1. Adicionar moduladores de vias de sinalização específica e de controle do veículo em cada poço de placas de microtitulação de 96 poços contendo células-tronco embrionárias em momentos diversos, tais como o dia 0, dia 1, dia 2, dia 3 e dia 4, etc Metade dos poços em cada 96 bem-placa (48 poços) são usados ​​para cada ponto de hora de início do tratamento.
2. Lavar a moduladores mudando media EB para cada 48 poços em diferentes pontos de tempo de parada. Por exemplo, para obter dois dias de tratamento para as células ES a partir de dia 0, lavar a moduladores no dia 2. Para qualquer tratamento mais de 48 horas, a mudança de mídia EB suplementado com moduladores fresco a cada dois dias até que os pontos de tempo desejado parar.
3. Examine contração EB sob um microscópio após o dia 7. Pontuação dos poços com a contratação EBs como positivos para obter porcentagens de contratação para cada EBs cursos tempo diferente de tratamento.
4. Os pontos momento crítico para cardiogenesis ES são os prazos em que continha o maior percentual de contratação EBs tratados por moduladores de sinalização quando comparado com o controle do veículo.

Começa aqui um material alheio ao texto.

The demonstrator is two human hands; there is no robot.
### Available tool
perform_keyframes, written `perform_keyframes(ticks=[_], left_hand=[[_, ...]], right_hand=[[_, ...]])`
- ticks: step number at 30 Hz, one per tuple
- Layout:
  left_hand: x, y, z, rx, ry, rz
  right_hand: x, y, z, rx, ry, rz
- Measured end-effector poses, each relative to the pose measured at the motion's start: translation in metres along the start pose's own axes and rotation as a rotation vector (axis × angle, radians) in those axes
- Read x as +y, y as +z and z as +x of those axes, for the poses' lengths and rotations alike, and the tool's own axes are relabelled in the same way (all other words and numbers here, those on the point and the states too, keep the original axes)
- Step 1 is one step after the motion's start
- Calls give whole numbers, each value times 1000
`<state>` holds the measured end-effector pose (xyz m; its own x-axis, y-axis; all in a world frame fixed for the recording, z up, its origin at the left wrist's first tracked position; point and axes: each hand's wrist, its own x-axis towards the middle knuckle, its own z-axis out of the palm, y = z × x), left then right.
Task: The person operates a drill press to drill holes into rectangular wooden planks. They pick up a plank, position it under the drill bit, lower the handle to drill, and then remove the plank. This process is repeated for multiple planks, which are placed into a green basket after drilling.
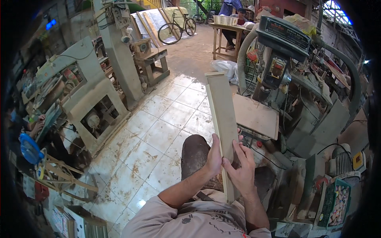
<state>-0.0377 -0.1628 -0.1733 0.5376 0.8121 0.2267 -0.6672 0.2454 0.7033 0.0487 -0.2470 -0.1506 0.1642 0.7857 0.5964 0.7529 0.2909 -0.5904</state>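
The left hand [214, 158] and right hand [243, 168] clasp a long, narrow, pale wooden-looking piece [222, 107]. It appears already shaped; remaining work is unclear.

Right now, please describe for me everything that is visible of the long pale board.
The long pale board is narrow, beige and wood-like, with a lighter strip along its left edge and a lip across its far end. It points forward, its near end close to the shirt. The left hand and right hand hold it nearer that end; its underside is hidden.
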Motion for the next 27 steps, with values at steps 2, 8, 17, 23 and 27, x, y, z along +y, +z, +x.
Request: perform_keyframes(ticks=[2,8,17,23,27], left_hand=[[-1,-1,-1,1,-5,6],[-4,-6,-2,-16,-48,3],[-6,-6,-1,17,-90,42],[-3,-2,-5,27,-77,51],[-4,1,-5,44,-89,67]], right_hand=[[0,0,0,-6,-5,-5],[3,-3,-2,-32,-15,13],[4,-5,1,-28,-41,9],[3,-4,3,-24,-59,-15],[3,-6,4,-28,-55,-28]])
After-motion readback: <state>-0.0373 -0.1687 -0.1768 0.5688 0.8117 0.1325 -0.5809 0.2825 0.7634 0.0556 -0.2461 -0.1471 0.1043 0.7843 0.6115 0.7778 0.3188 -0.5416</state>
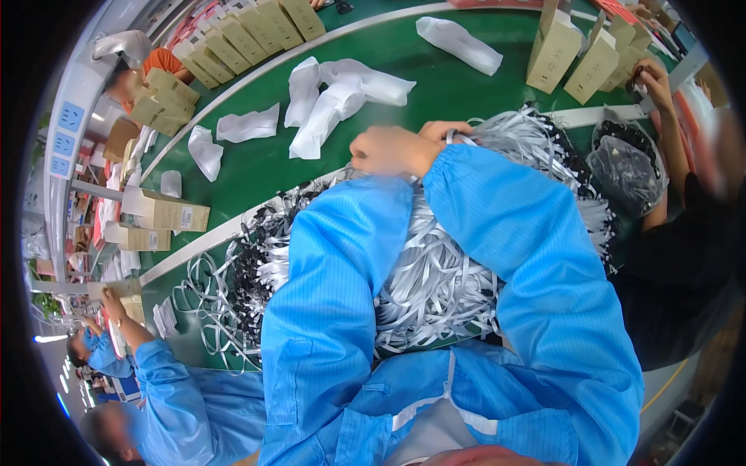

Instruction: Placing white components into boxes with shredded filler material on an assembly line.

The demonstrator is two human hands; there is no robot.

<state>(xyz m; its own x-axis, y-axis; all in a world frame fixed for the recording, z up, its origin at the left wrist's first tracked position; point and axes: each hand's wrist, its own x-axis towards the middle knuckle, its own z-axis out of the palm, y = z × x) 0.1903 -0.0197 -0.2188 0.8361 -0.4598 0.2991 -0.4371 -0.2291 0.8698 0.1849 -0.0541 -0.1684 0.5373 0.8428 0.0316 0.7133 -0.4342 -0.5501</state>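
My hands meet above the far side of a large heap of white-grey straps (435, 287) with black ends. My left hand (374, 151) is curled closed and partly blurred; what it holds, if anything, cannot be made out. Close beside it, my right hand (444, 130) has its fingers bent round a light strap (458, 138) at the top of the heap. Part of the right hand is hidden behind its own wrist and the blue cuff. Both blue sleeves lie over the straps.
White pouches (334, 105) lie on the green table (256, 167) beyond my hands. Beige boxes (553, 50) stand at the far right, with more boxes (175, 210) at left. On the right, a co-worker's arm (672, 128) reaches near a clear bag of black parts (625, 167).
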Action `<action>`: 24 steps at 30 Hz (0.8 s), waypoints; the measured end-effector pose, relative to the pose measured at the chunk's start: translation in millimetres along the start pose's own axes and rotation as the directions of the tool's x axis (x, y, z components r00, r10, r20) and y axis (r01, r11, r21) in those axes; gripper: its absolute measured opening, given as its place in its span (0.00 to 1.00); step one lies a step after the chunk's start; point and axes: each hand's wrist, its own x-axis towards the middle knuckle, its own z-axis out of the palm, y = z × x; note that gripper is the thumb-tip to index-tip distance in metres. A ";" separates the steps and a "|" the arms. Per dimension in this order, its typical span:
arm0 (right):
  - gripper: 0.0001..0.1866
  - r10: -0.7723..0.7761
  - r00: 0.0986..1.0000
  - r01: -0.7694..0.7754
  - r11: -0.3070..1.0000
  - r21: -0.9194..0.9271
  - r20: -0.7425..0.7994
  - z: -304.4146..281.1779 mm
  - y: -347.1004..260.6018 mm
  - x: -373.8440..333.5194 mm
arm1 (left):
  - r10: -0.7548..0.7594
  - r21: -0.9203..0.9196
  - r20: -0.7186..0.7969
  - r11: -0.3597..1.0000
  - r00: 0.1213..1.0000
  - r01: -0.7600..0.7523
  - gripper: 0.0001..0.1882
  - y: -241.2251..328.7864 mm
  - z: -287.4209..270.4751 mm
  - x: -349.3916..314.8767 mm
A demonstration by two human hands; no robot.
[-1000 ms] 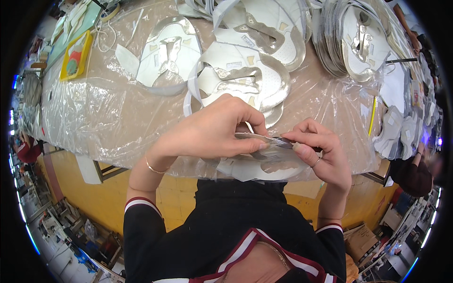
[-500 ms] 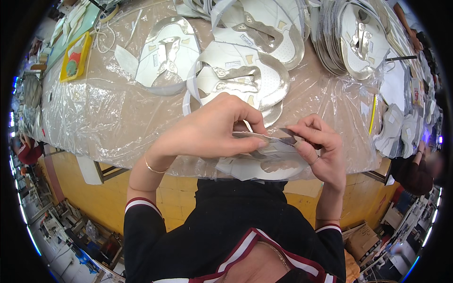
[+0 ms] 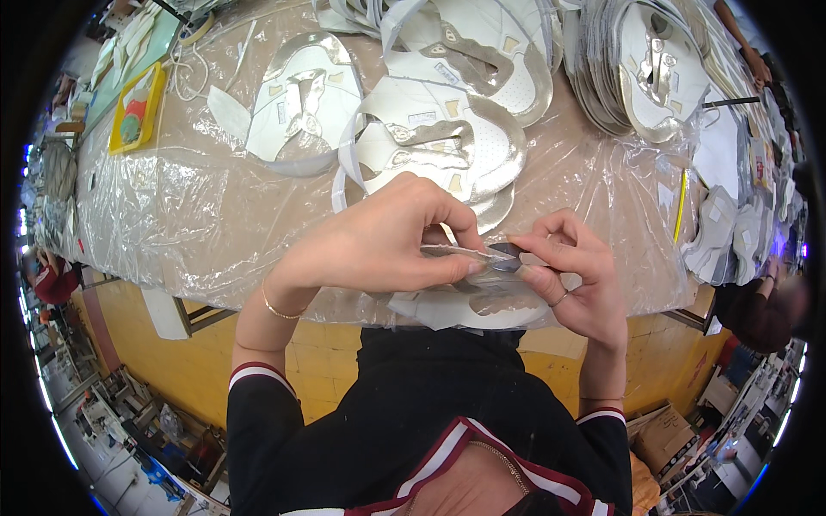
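Note:
My left hand (image 3: 379,236) pinches the edge of a white and grey shoe upper (image 3: 493,282) between thumb and fingers, close to the table's front edge. My right hand (image 3: 578,273) is closed at the other end of that edge, fingertips and thumb together on a small dark grey piece (image 3: 505,252). Whether that piece is a flap of the upper or a separate item, I cannot tell. Under my hands lies a white cut piece (image 3: 430,308) with an opening. Just beyond my left hand, white and gold shoe uppers (image 3: 447,142) overlap on the plastic sheet.
A single upper (image 3: 305,99) lies at the far left of these, with a stack of uppers (image 3: 658,73) at the far right. A yellow tray (image 3: 138,107) and a yellow stick (image 3: 681,206) rest on the plastic-covered table (image 3: 198,228). Other people work at both sides.
My right hand has shifted slightly left along the upper's edge, toward my left hand. More of the dark grey piece shows between its fingers. My left hand keeps its hold.

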 end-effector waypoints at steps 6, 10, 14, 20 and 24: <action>0.17 -0.144 0.989 0.128 0.950 -0.284 -0.036 2.3 -4.3 0.0 | -0.012 0.059 0.005 0.998 1.000 0.012 0.08 2.7 -1.0 0.4; 0.16 -0.199 0.978 0.167 0.926 -0.337 -0.064 5.0 -0.1 -0.3 | -0.013 0.029 -0.023 0.999 1.000 0.013 0.07 1.4 1.6 1.0; 0.13 -0.117 0.978 0.102 0.990 -0.097 -0.170 7.7 6.3 -2.6 | 0.003 0.012 -0.016 1.000 1.000 -0.003 0.07 -0.4 0.8 1.0; 0.14 0.110 0.990 -0.129 0.957 0.261 0.086 -20.8 24.3 -7.1 | 0.097 -0.025 -0.007 0.995 0.995 -0.097 0.06 -1.7 -6.4 -5.0; 0.15 0.143 0.954 -0.242 0.886 0.396 0.264 -25.5 32.1 -12.3 | 0.180 -0.003 -0.036 0.984 0.983 -0.180 0.07 -2.7 -12.2 -10.4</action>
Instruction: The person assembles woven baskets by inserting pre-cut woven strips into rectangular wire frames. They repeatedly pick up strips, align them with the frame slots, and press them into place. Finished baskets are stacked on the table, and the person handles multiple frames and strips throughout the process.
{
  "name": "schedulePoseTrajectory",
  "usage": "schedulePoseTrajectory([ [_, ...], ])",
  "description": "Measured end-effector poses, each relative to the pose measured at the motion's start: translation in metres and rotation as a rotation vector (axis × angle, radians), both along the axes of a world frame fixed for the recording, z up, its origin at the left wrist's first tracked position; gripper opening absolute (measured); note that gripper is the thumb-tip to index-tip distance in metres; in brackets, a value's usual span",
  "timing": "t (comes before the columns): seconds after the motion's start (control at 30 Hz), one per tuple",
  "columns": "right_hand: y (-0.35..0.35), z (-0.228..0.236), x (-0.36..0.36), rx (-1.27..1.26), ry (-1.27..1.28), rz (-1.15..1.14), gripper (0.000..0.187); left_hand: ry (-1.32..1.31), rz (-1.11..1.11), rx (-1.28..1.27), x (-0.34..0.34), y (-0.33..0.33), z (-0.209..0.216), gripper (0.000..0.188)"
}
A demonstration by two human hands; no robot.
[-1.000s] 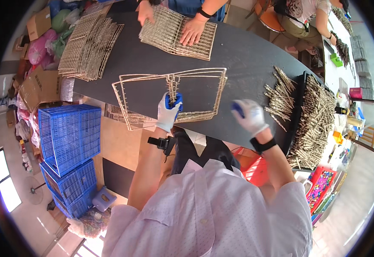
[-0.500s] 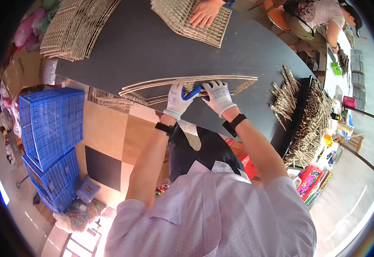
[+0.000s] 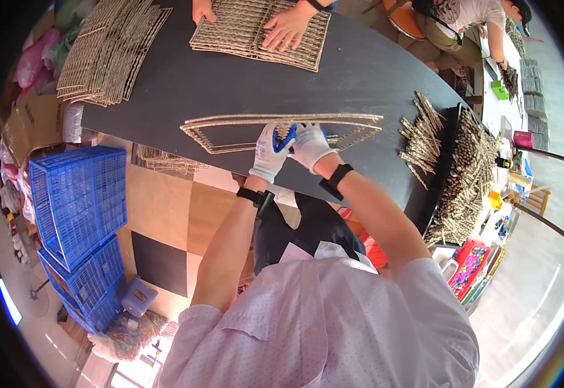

3. Verificação de janelas de tempo de sinalização para cardiogenesis em EBs feita a partir de gotas de suspensão

1. Prepare placas de Petri, adicionando com 3-4 ml de PBS para evitar a evaporação.
2. Siga os passos 1,1 ~ 1,5 para preparar células-tronco embrionárias em 2.5x10 ⁴ células / ml densidade celular final.
3. Despeje a mistura de células bacterianas em prato de fácil acesso. Usando pipeta multicanal, adicione 20 gotas mL (contendo cerca de 500 células) para tampas invertidas. Não permita que as gotas individuais ao toque. Geralmente uma tampa pode caber até 80 gotas. Vire a tampa para trás sobre o prato contendo PBS. Incubar por 24 horas ou 48 horas para permitir a formação EB em uma incubadora.
4. Lavar EB formado a partir de gotas de suspensão de cada tampa com 3 ml de mídia e piscina EB 2 tampas de EBs a nova placa de Petri. Adicionar mídia EB para um volume total de 10ml.
5. Transferência EBs em suspensão para 0,2% de gelatina revestido de 6 placas bem no dia 4. Em geral 30 EBs são transferidos para cada poço. Adicionar mídia EB para obter o volume de 2 ml final para cada poço.
6. Incubar moduladores de sinalização no período de tempo identificados a partir de 96 poços experimentos prato.
7. Observe a contração EB sob microscópio após o dia 7 e cardiogenesis pode ser ainda caracterizada por RT-PCR de positividade, e outros, se necessário.

Discussion

O método de gota em suspensão tem sido o método convencional usado para a formação de EB e na diferenciação in vitro. No entanto, é trabalhoso e limita a flexibilidade experimental, devido a preocupações logísticas. Da mesma forma, os resultados são também mais difíceis de validar como a habilidade do pesquisador é crucial para a formação de EB bem sucedido e manipulação como gotas de suspensão. Um método mais simples é formar EBs em uma placa de fundo redondo de 96 poços como um processo de etapa única. Este formato permite a diferenciação in vitro a ser padronizada e pode acomodar mais condições experimentais, devido à facilidade de formação de EB e manipulação downstream (por exemplo, adição ou remoção modulador). Além disso, o formato de 96 poços da placa pode ser otimizado para ser uma ferramenta de triagem eficiente nas células ES mouse.

Materials

Mouse CGR8 cells are mainly used.

ES medium: GMEM media supplemented with 10% heat-inactivated FBS, 2 mM L-glutamine, 0.05 mM 2-mercapt–thanol, and 200 U/ml murine LIF.

EB medium: Prepare IMDM media with 20% heat-inactivated FBS, 1.6 mM L-glutamine, 0.08 mM 2-mercapt–thanol, and 1X MEM Non-essential amino acid solution.